MATERIAL TO PROCESS:
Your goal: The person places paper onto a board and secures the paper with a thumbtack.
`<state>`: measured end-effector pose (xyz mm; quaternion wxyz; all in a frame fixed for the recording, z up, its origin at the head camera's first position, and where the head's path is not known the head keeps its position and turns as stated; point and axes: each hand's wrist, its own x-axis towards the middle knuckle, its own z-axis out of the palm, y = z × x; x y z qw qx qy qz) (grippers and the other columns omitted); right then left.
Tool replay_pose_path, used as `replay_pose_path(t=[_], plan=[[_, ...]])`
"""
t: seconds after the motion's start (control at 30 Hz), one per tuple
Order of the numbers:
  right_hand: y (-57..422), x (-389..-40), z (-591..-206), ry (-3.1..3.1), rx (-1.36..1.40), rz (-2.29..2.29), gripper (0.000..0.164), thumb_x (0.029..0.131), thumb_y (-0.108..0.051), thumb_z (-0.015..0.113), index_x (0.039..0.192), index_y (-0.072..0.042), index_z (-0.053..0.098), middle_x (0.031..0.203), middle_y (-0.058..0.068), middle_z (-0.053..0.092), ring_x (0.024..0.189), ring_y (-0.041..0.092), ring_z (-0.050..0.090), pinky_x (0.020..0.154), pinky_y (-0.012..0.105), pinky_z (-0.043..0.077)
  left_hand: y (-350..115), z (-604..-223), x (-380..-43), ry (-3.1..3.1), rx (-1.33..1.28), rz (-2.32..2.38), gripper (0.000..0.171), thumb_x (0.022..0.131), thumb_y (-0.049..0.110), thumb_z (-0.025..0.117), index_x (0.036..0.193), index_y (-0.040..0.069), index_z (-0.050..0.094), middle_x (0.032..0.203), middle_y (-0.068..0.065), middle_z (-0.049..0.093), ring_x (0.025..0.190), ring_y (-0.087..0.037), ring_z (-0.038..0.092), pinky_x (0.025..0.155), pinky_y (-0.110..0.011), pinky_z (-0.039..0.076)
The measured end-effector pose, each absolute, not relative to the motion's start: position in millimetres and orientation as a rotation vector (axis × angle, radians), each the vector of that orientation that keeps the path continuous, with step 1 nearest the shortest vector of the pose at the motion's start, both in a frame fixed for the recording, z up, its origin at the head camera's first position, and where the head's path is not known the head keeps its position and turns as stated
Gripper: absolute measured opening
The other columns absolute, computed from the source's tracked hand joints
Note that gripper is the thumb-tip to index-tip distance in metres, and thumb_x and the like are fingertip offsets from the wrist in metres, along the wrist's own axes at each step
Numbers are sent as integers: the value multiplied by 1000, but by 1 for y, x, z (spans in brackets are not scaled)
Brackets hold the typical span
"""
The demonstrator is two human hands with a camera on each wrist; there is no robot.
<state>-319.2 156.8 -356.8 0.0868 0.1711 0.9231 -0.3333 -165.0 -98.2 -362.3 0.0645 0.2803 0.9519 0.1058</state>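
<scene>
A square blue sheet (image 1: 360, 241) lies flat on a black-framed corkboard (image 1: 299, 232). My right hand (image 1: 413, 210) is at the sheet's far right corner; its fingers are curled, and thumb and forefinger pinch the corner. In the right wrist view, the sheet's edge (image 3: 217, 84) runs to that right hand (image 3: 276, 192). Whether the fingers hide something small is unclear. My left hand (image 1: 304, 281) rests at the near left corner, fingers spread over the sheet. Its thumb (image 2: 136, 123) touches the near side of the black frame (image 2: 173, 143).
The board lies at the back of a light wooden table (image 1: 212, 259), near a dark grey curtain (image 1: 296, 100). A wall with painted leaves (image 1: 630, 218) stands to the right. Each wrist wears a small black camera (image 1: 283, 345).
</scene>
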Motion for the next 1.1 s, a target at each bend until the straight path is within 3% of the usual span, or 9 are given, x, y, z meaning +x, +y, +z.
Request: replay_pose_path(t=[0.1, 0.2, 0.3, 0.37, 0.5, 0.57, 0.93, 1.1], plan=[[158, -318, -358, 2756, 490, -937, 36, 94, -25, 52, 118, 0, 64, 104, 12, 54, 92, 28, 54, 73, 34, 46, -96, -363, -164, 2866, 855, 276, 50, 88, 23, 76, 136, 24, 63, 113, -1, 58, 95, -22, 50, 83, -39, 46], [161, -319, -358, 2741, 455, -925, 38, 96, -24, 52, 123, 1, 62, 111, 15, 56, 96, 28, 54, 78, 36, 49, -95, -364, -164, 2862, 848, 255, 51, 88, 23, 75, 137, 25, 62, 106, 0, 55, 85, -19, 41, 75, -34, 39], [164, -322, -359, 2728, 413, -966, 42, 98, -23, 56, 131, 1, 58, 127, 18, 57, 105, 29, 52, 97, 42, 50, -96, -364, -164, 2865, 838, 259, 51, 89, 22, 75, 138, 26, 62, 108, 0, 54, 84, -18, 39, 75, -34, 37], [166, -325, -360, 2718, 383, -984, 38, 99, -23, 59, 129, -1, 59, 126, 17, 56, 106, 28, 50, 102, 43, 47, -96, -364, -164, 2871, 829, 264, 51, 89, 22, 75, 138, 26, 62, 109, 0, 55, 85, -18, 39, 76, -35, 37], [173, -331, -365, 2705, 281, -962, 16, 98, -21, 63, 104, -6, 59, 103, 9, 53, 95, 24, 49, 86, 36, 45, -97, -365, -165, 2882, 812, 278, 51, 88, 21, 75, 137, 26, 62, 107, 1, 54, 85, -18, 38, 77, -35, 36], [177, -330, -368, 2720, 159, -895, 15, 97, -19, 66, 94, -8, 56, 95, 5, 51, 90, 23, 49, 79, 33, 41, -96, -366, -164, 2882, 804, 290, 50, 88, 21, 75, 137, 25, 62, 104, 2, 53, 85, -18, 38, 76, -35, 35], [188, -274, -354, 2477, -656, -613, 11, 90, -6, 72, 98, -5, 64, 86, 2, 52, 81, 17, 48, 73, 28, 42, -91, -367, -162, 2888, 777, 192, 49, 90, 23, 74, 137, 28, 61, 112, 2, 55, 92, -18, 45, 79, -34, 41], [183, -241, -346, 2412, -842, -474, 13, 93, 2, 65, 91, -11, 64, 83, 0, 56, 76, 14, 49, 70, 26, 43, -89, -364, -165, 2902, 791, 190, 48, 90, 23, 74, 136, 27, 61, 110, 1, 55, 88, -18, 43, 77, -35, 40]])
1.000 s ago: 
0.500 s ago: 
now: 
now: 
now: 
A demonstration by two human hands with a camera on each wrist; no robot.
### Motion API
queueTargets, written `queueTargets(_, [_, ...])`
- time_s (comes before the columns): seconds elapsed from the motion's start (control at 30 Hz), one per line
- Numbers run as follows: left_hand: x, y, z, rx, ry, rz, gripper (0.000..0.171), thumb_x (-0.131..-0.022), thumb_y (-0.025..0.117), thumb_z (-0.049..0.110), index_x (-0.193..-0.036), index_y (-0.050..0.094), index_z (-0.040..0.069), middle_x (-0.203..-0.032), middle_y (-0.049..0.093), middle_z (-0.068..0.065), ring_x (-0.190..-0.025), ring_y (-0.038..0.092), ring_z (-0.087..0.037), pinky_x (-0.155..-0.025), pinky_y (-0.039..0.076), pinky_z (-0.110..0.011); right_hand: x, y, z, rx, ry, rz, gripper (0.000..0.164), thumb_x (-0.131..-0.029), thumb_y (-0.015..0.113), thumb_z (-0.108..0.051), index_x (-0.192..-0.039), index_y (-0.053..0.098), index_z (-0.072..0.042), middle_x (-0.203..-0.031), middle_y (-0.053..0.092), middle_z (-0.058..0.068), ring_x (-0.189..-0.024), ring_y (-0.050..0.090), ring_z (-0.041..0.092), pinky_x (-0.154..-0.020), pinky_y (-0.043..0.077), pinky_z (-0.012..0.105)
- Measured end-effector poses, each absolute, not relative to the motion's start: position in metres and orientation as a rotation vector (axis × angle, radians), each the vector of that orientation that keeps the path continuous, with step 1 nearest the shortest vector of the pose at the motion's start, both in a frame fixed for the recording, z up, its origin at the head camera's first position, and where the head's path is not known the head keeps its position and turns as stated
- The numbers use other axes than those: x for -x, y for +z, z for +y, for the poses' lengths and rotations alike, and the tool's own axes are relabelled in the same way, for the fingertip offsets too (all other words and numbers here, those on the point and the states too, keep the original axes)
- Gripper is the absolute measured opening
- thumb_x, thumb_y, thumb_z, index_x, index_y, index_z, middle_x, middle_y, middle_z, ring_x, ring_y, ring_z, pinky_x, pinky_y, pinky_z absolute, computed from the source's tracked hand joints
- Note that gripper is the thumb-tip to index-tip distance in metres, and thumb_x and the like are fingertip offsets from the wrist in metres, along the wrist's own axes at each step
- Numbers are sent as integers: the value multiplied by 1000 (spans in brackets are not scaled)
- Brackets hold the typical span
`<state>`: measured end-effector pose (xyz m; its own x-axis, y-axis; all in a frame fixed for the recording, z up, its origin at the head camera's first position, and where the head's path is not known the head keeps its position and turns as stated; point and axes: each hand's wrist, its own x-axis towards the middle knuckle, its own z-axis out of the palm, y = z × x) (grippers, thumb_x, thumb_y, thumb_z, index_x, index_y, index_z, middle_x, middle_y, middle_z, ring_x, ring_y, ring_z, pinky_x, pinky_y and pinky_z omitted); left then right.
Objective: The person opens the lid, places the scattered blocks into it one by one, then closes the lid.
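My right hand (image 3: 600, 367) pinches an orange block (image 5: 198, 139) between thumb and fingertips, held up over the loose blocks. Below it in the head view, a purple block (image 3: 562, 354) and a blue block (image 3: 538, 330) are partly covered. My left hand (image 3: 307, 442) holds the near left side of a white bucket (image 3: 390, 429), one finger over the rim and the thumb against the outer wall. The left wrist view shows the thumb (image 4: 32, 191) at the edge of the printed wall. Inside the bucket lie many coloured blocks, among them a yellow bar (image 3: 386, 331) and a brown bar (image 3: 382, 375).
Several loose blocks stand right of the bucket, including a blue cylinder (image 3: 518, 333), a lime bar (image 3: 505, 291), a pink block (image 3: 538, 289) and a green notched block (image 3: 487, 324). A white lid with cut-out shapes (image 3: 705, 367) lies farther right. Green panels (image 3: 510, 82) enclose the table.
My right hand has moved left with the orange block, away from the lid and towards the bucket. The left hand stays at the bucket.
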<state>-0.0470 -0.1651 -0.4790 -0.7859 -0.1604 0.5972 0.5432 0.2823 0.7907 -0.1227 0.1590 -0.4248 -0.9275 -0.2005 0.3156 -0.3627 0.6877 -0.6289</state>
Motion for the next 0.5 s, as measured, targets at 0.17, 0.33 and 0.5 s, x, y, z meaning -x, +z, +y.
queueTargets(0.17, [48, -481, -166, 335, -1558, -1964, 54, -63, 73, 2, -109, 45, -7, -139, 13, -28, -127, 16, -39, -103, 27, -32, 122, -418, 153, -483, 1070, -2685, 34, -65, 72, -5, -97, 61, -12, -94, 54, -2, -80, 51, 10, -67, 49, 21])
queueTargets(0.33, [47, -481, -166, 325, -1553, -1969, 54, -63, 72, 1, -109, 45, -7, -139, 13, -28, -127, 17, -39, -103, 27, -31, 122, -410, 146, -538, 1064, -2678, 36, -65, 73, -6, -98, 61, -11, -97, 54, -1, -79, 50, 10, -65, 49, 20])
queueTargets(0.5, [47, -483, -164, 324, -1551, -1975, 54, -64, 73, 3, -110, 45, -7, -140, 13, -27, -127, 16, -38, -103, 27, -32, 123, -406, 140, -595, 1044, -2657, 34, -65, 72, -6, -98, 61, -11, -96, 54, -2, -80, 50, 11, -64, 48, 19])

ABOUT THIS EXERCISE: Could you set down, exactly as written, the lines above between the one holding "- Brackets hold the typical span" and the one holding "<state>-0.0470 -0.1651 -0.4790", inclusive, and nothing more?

RESPONSE:
- Brackets hold the typical span
`<state>`: measured end-effector pose (xyz m; its own x-axis, y-axis; all in a frame fixed for the recording, z up, its origin at the head camera's first position, and where the head's path is not known the head keeps its position and turns as stated; point and axes: each hand's wrist, its own x-axis towards the middle knuckle, its own z-axis out of the palm, y = z × x) (grippers, thumb_x, thumb_y, thumb_z, index_x, index_y, index_z, middle_x, middle_y, middle_z, ring_x, ring_y, ring_z, pinky_x, pinky_y and pinky_z omitted); left then right.
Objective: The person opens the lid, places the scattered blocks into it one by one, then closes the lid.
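My right hand (image 3: 600, 367) pinches an orange block (image 5: 198, 139) between thumb and fingertips, held up over the loose blocks. Below it in the head view, a purple block (image 3: 562, 354) and a blue block (image 3: 538, 330) are partly covered. My left hand (image 3: 307, 442) holds the near left side of a white bucket (image 3: 390, 429), one finger over the rim and the thumb against the outer wall. The left wrist view shows the thumb (image 4: 32, 191) at the edge of the printed wall. Inside the bucket lie many coloured blocks, among them a yellow bar (image 3: 386, 331) and a brown bar (image 3: 382, 375).
Several loose blocks stand right of the bucket, including a blue cylinder (image 3: 518, 333), a lime bar (image 3: 505, 291), a pink block (image 3: 538, 289) and a green notched block (image 3: 487, 324). A white lid with cut-out shapes (image 3: 705, 367) lies farther right. Green panels (image 3: 510, 82) enclose the table.
My right hand has moved left with the orange block, away from the lid and towards the bucket. The left hand stays at the bucket.
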<state>-0.0470 -0.1651 -0.4790 -0.7859 -0.1604 0.5972 0.5432 0.2823 0.7907 -0.1227 0.1590 -0.4248 -0.9275 -0.2005 0.3156 -0.3627 0.6877 -0.6289</state>

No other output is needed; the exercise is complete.